> _WORK INSTRUCTION_:
Return the data verbatim, without pictures.

> _DATA EXTRACT_:
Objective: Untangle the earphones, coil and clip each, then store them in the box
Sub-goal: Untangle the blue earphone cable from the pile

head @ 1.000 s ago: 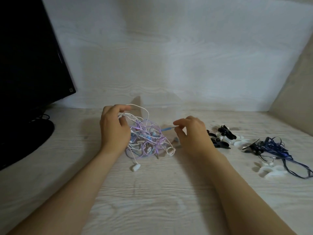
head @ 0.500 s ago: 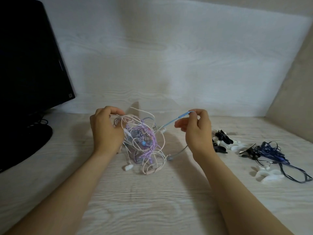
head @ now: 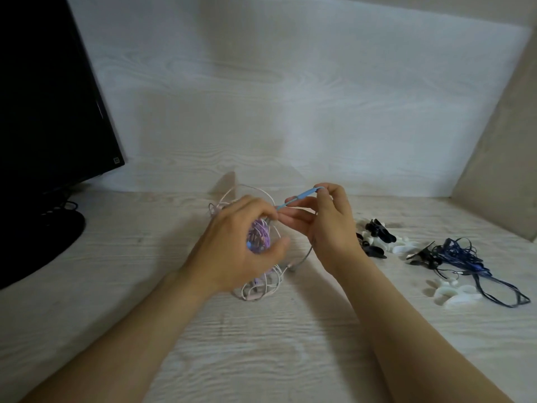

> _RESULT OF THIS TASK_:
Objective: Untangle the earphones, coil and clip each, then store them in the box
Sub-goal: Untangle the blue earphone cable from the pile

head @ 1.000 s ago: 
head @ 0.500 s ago: 
head @ now: 

No part of the answer remains open.